"When the Day Had No Name" : L’ennui à Skopje
Publié le 13-12-2017 à 07h53 - Mis à jour le 13-12-2017 à 07h57
La Macédonienne Teona Strugar Mitevska livre un portrait triste de la jeunesse de son pays.
Carton : “Le 12 avril 2013, le jeudi saint avant Pâques, les corps de quatre adolescents sont retrouvés près d’un lac à la sortie de Skopje. Ils étaient partis pêcher. Le fait divers a divisé profondément la société macédonienne. Mais le film ne parle pas d’eux…” “When The Day Had No Name” ne s’intéressera en effet pas à résoudre ce crime. Il s’intéresse plutôt à décrire l’environnement dans lequel évoluaient ces quatre gamins avant de rencontrer leur funeste destin.
Le film débute 24 heures plus tôt. On suit un groupe de six adolescents de Radichani, quartier de la banlieue de Skopje, dont un handicapé moteur. Ils se font une joie d’aller pêcher le lendemain au petit matin. Avant cela, ils décident de faire un arrêt dans un immeuble miteux. Là, tour à tour, ils vont passer sur le corps juvénile d’une prostituée mineure. Soi-disant pour devenir des hommes. Et la nuit de se poursuivre…
Son quatrième long métrage, la cinéaste macédonienne Teona Strugar Mitevska (découverte en 2009 avec le très beau “Je suis de Titov Veles” ) le construit entièrement autour de cette scène dure, que la réalisatrice filme de façon frontale et qu’elle étire durant près de 25 minutes. L’effet n’est pas gratuit, il est glaçant ! En effet, alors que l’on croit assister aux dernières heures de jeunes victimes de la stupidité et du nationalisme – le fait divers dont elle s’inspire impliquait la question de l’albanophobie –, on découvre les démons d’une jeunesse gagnée par l’indifférence, l’individualisme. Et peut-être plus encore l’ennui.
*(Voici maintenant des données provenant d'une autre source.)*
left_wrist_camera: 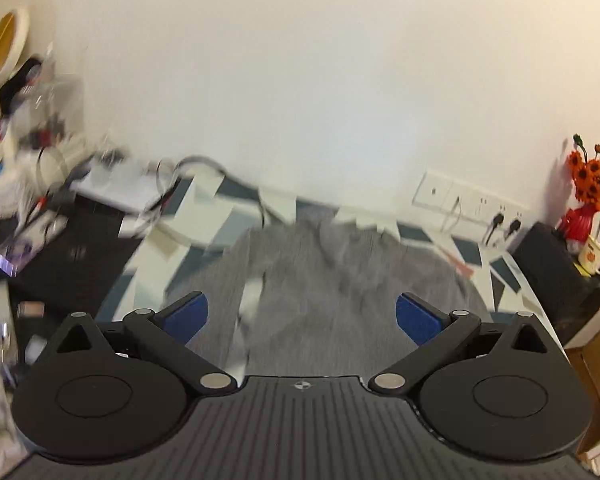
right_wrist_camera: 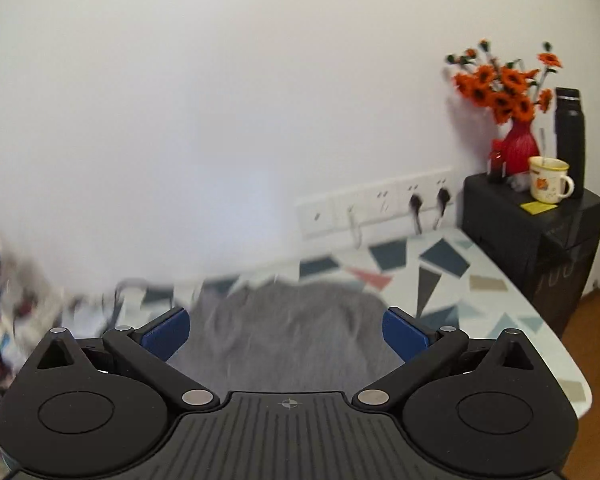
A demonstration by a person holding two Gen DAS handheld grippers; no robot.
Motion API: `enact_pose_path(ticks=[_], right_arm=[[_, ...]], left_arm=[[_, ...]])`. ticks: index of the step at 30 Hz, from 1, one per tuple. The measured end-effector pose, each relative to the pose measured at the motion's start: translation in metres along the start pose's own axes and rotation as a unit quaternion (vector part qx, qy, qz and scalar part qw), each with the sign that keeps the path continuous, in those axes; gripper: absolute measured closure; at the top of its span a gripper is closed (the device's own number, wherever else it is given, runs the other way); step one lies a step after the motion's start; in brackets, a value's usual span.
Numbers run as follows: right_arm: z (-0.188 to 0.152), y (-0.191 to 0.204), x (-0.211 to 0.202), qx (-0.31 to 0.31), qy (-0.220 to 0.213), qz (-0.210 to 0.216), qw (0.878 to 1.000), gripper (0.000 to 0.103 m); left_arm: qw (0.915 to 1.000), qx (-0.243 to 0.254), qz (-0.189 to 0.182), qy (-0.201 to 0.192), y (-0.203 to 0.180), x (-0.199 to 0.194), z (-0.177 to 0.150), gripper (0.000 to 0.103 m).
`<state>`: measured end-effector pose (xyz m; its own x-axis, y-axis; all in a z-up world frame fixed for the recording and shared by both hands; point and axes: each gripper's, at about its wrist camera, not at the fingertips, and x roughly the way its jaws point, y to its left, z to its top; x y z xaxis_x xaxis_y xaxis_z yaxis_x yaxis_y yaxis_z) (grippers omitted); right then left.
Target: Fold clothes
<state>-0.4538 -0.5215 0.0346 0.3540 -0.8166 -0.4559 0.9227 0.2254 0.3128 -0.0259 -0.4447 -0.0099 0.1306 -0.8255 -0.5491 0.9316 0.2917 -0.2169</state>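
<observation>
The left gripper point(left_wrist_camera: 302, 316) has its blue-padded fingers point(left_wrist_camera: 188, 316) spread wide apart, with nothing between them. Ahead of it and below, a grey garment point(left_wrist_camera: 320, 280) lies spread on the table point(left_wrist_camera: 504, 276), which has a pale top with dark blue, grey and pink angular shapes. The fingers hang above the garment's near part; whether they touch it cannot be told, as the cloth is blurred. A pale strip, perhaps a label, shows on the garment just ahead of the left finger, too smeared to read.

The right gripper point(right_wrist_camera: 286, 332) is likewise wide open and holds nothing. The same garment point(right_wrist_camera: 292, 328) fills the gap between its fingers point(right_wrist_camera: 404, 338) and runs away from it toward the wall.

Far ahead and to the right of both grippers, a black box point(right_wrist_camera: 532, 240) stands at the table's end against the wall. On it are a red vase of orange flowers point(right_wrist_camera: 504, 96), a cream mug point(right_wrist_camera: 548, 180) with an orange picture, a tall black bottle point(right_wrist_camera: 570, 136) and a yellow note. Faint marks on the box's front are not legible. A row of wall sockets point(right_wrist_camera: 380, 204) with two black plugs sits ahead, beyond the garment. To the left of the left gripper lies a blurred clutter of cables and small items point(left_wrist_camera: 40, 140).
</observation>
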Motion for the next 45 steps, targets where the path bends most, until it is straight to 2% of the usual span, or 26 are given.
enact_pose_path(ticks=[3,6,8,10,13,16,19,22,25,28,32,36,37,39,40,42,43,45], right_arm=[[0.041,-0.004,0.011,0.030,-0.013,0.018,0.999,0.001],[0.072,0.004,0.023,0.029,-0.033,0.040,0.998,0.001],[0.083,0.015,0.036,0.021,-0.043,0.037,0.998,0.001],[0.084,0.019,0.058,0.020,-0.038,0.028,0.999,0.001],[0.068,0.008,0.097,0.036,-0.010,0.009,0.999,0.001],[0.035,-0.011,0.141,0.073,0.041,-0.040,0.996,0.001],[0.000,-0.021,0.179,0.094,0.096,-0.058,0.989,0.004],[-0.032,-0.011,0.213,0.082,0.146,-0.056,0.984,0.010],[-0.049,0.016,0.254,0.046,0.189,-0.021,0.981,0.023],[-0.072,0.061,0.296,-0.025,0.237,0.057,0.970,0.036],[-0.118,0.132,0.339,-0.149,0.290,0.144,0.934,0.038],[-0.164,0.179,0.356,-0.279,0.291,0.154,0.902,0.039],[-0.172,0.184,0.359,-0.301,0.290,0.150,0.896,0.043],[-0.182,0.186,0.364,-0.327,0.294,0.148,0.886,0.058],[-0.182,0.182,0.364,-0.327,0.296,0.153,0.884,0.074],[-0.180,0.175,0.363,-0.325,0.300,0.163,0.882,0.086],[-0.176,0.169,0.363,-0.319,0.304,0.165,0.882,0.103],[-0.169,0.157,0.360,-0.307,0.311,0.170,0.883,0.103]], left_arm=[[0.9991,0.016,-0.007,-0.039,-0.003,0.014,0.043,0.000],[0.9981,0.003,-0.034,-0.052,0.001,0.041,0.072,0.000],[0.9981,-0.018,-0.049,-0.032,0.006,0.070,0.076,0.000],[0.9982,-0.026,-0.054,0.006,0.009,0.106,0.070,0.000],[0.9960,-0.007,-0.051,0.074,0.009,0.164,0.049,0.000],[0.9903,0.014,-0.034,0.134,0.016,0.205,0.020,0.000],[0.9825,0.032,-0.032,0.181,0.024,0.225,-0.013,0.000],[0.9757,0.058,-0.056,0.204,0.030,0.231,-0.039,0.000],[0.9718,0.071,-0.078,0.211,0.035,0.227,-0.055,0.000],[0.9736,0.061,-0.072,0.208,0.043,0.219,-0.059,0.000],[0.9764,0.013,-0.032,0.213,0.061,0.211,-0.058,0.000],[0.9773,-0.029,0.005,0.210,0.082,0.206,-0.058,0.000],[0.9774,-0.039,0.010,0.208,0.087,0.205,-0.058,0.000],[0.9765,-0.053,0.018,0.208,0.094,0.203,-0.061,0.000],[0.9756,-0.059,0.021,0.210,0.097,0.203,-0.063,0.000],[0.9740,-0.064,0.024,0.216,0.103,0.203,-0.066,0.000],[0.9741,-0.066,0.028,0.214,0.105,0.204,-0.065,0.000],[0.9746,-0.075,0.035,0.208,0.111,0.207,-0.061,0.000]])
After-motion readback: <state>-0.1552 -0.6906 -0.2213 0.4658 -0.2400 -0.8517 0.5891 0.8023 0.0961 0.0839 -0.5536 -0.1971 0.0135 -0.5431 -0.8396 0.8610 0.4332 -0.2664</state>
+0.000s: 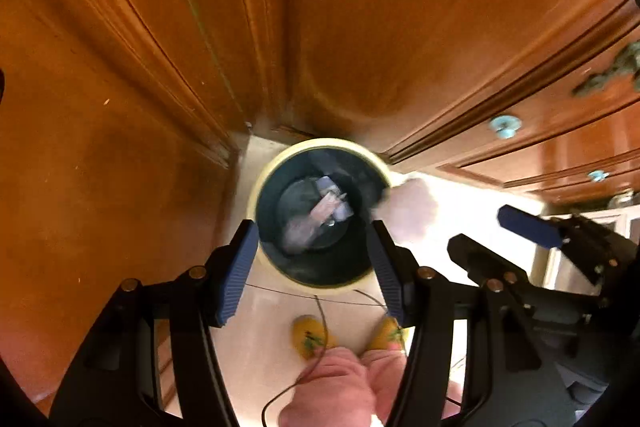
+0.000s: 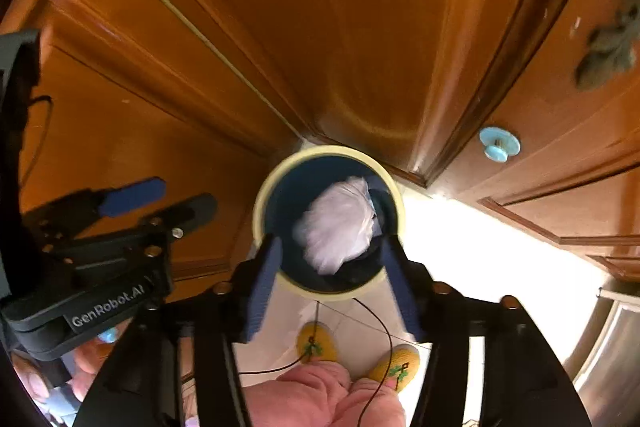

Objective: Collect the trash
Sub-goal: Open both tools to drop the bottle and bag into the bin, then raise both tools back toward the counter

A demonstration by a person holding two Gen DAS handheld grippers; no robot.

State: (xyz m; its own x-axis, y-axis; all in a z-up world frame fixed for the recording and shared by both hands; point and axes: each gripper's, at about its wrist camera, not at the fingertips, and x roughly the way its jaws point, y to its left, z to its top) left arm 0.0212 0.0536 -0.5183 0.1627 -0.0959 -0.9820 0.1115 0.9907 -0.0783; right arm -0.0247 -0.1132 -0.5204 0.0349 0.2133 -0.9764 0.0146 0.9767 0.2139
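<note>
1. Wooden cabinet doors (image 2: 360, 27) close in a corner of pale tiled floor (image 2: 460, 247), and in that corner stands a round trash bin (image 1: 256, 203) with a cream rim and a dark liner.

2. Right hand-held gripper (image 2: 332, 283): its blue-padded fingers (image 2: 262, 287) stand spread apart directly above the bin mouth, with nothing between them. A crumpled white wad of paper or plastic (image 2: 340, 223) shows beyond the tips, blurred, over the bin opening. I cannot tell whether it is falling or already resting on the contents; it looks released.

3. Left hand-held gripper (image 1: 314, 279): also spread wide and empty, aimed down at the same bin. From this view the white wad (image 1: 408, 207) appears at the bin's right rim, so it may be nearer the edge than the right view suggests.

4. To do this drop well: keep the right fingers apart and steady until the wad is clearly below the rim, then lift straight up. If it catches on the rim, nudge it inward with one pad, not a re-grasp.

5. Older scraps (image 1: 328, 207) already lie at the bin's bottom, so the bin has room.

6. Watch the thin dark cable (image 2: 380, 331) trailing over the floor by the yellow slippers (image 2: 316, 343); keep it out of the bin and clear of the feet when stepping away for the next piece.
</note>
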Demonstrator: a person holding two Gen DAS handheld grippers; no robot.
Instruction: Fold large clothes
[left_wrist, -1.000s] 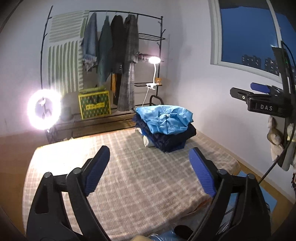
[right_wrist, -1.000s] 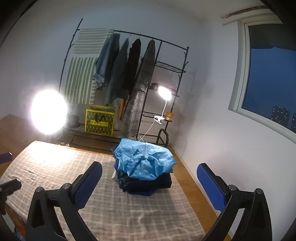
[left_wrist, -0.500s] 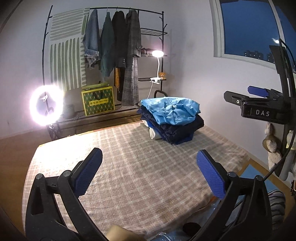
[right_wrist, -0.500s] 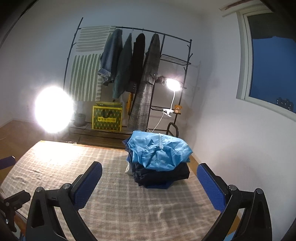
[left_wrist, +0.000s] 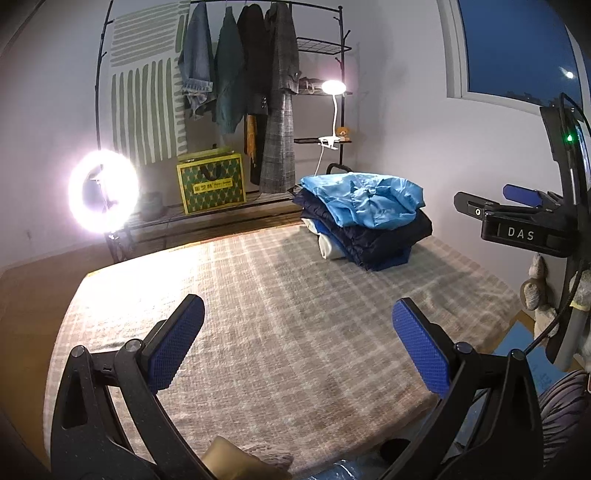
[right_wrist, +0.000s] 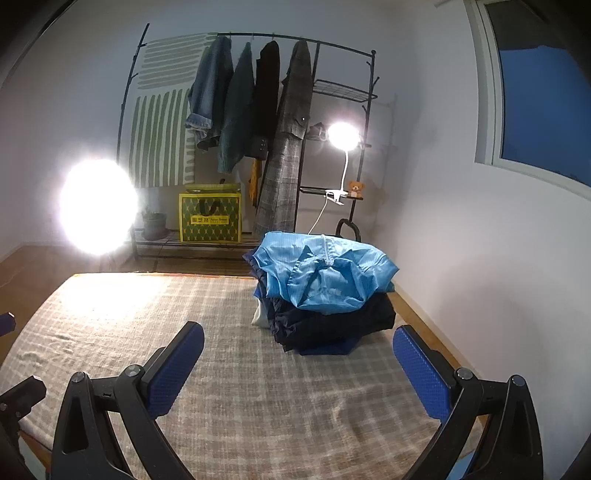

Très dur, “When the Day Had No Name” est porté par une mise en scène au cordeau et une bande-son angoissante. Dès les premières minutes, le film parvient à instiller une tension sourde. Et ce même quand la cinéaste enregistre des situations anodines. Quand Teona Strugar Mitevska filme sont ces corps masculins, le langage corporel d’une jeunesse incapable de s’affranchir du regard de la société macédonienne sur la masculinité. On se frappe, on s’insulte. On se frôle aussi parfois. Mais pas question de céder à une attirance mutuelle, au risque de passer pour un faible…
Le regard que porte Teona Strugar Mitevska sur la jeunesse de son pays est véritablement désespéré. Car aucun avenir n’est offert à ces jeunes tristes, qui ne trouvent aucun plaisir, ni quand ils baisent, ni quand ils boivent… Une jeunesse qui semble aussi malade que la société dans laquelle il évolue, où les parents, abrutis par la télévision, ne peuvent servir de modèles à des gamins délaissés privés de rêves. Qui ne songe même plus à partir, juste à tromper son ennui…

Réalisation : Teona Strugar Mitevska. Scénario : Teona Strugar Mitevska Elma Tataragic. Photographie : Agnès Godard. Musique : Jean Paul Dessy. Montage : Stefan Stabenow. Avec Leon Ristov, Hanis Bagashov, Dragan Mishevski… 1h31.